Migration helpers reference

Reference for the helpers used inside migrations. All helpers are imported from mistralai.search.toolkit.plugins.vespa.migration and called from within a migration's migrate() method.

from mistralai.search.toolkit.plugins.vespa.migration import (
    VespaMigration,
    set_app_name,
    create_schema,
    add_field,
    add_query_profiles,
)

from mistralai.search.toolkit.plugins.vespa.migration import (
    VespaMigration,
    set_app_name,
    create_schema,
    add_field,
    add_query_profiles,
)

Application configuration

`set_app_name`

def set_app_name(app_name: str) -> None

def set_app_name(app_name: str) -> None

Set the application name for the migration run. Required in the first migration. Must contain only lowercase letters (a-z).

`set_content_id`

def set_content_id(content_id: str) -> None

def set_content_id(content_id: str) -> None

Override the content cluster id used in services.xml (defaults to the application name). Use this when the deployed cluster was originally created with a different id. Otherwise, Vespa treats a rename as a remove and recreate operation, destroying all stored documents.

`allow_schema_removal`

def allow_schema_removal(until: str) -> None

def allow_schema_removal(until: str) -> None

Mark a migration as intentionally removing one or more schemas. Vespa rejects schema removals by default to protect data; this writes a validation-overrides.xml permitting the removal until until (an ISO "YYYY-MM-DD" date). Pick a date a week or two past your deploy window.
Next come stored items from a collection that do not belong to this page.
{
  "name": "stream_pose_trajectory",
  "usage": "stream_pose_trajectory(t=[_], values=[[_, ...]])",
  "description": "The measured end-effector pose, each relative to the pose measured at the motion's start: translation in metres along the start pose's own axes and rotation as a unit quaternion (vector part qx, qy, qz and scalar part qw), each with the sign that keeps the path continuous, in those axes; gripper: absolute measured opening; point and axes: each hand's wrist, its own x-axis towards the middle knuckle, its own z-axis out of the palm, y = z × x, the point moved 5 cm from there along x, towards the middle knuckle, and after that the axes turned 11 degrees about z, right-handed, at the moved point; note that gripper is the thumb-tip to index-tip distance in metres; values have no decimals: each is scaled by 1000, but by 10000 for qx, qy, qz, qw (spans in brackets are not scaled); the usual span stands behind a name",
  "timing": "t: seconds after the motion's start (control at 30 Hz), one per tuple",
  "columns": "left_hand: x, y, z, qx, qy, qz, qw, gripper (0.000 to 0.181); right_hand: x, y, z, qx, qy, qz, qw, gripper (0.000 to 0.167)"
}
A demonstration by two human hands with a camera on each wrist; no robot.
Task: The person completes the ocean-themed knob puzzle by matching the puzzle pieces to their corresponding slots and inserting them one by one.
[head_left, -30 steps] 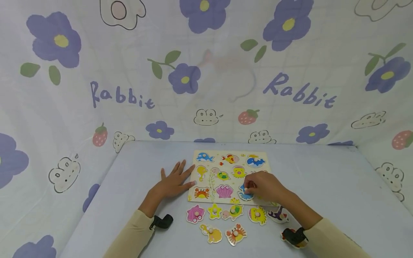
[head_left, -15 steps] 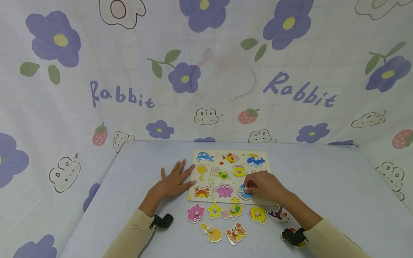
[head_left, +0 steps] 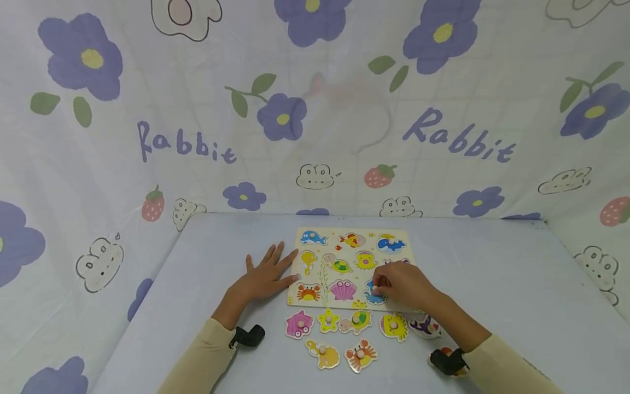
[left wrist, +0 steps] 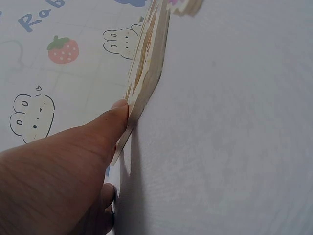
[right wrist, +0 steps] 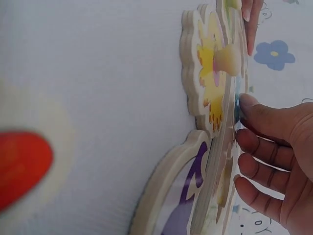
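Observation:
My right hand (head_left: 406, 283) pinches the small knob of a blue puzzle piece (head_left: 375, 299) at the lower right of the wooden sea-animal peg puzzle board (head_left: 332, 243). The piece lies at its recess; its right part is hidden behind the fingers. My left hand (head_left: 266, 280) lies spread against the board's left edge, fingers straight, thumb on the lower-left side. In the left wrist view that thumb (left wrist: 115, 117) touches the board's rim. The right wrist view has the right thumb and index finger at the blue piece, the other fingers loosely bent over the board.
Below the board lie knobbed pieces: pink shell (head_left: 299, 324), yellow starfish (head_left: 328, 320), turtle (head_left: 355, 323), yellow octopus (head_left: 394, 326), purple piece (head_left: 425, 326), seahorse (head_left: 327, 358) and crab (head_left: 361, 358). Another piece is partly hidden under the right wrist camera (head_left: 447, 362). A patterned curtain (head_left: 344, 126) hangs behind.
The blue piece has shifted very slightly under the right fingers and its pale edge shows less. The left hand and the loose pieces stay where they were.

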Motion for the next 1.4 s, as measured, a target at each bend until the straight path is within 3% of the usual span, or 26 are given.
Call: stream_pose_trajectory(t=[0.4,0.73,1.1,1.4], values=[[2,-5,6,40,-40,-41,10000,73,-8,-1,-3,8,90,-23,10000,11],[2,-5,5,97,-65,-27,9999,73,-27,-2,-19,74,346,-102,9993,14],[3,-5,7,137,-85,-45,9999,73,-59,3,-18,147,251,-55,9996,15],[4,-9,10,122,-71,-66,9999,74,-68,9,-6,215,10,176,9996,13]])
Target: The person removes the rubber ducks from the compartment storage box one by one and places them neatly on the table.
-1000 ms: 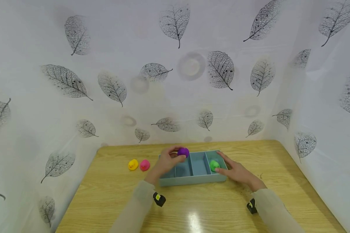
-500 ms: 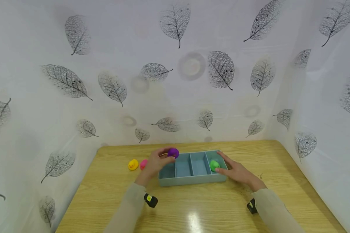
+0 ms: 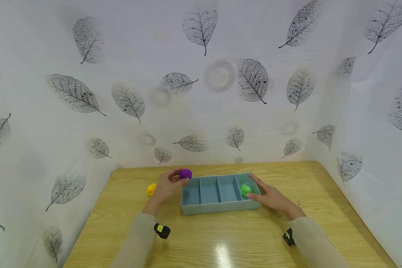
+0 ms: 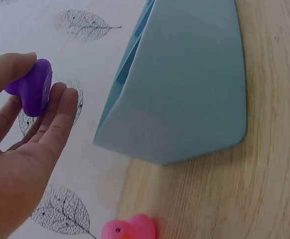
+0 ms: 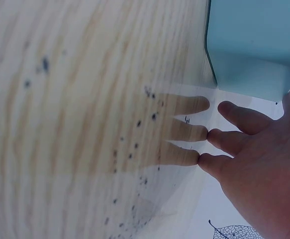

`set_distribute_across_groups`

def set_distribute_across_groups(value: bool) -> None

def set_distribute_across_groups(value: bool) -> None

Warning

Deprecated. A compatibility hook for Kubernetes autodiscovery. Define groups explicitly in the topology file for new deployments.

Creating schemas

`create_schema`

def create_schema(
    name: str,
    mode: SearchMode,
    embedding_dimensions: int,
    indexing_mode: IndexingMode,
    fields: list[FieldDefinition] | None = None,
    custom_functions: list[FunctionWithInputs] | None = None,
    default_query_profile_name: str | None = None,
    top_chunks: int | None = None,
    id_field: str | None = None,
    content_cluster: str = "content",
) -> None

def create_schema(
    name: str,
    mode: SearchMode,
    embedding_dimensions: int,
    indexing_mode: IndexingMode,
    fields: list[FieldDefinition] | None = None,
    custom_functions: list[FunctionWithInputs] | None = None,
    default_query_profile_name: str | None = None,
    top_chunks: int | None = None,
    id_field: str | None = None,
    content_cluster: str = "content",
) -> None

Create a schema with an explicit indexing mode. This is the recommended way to define a schema.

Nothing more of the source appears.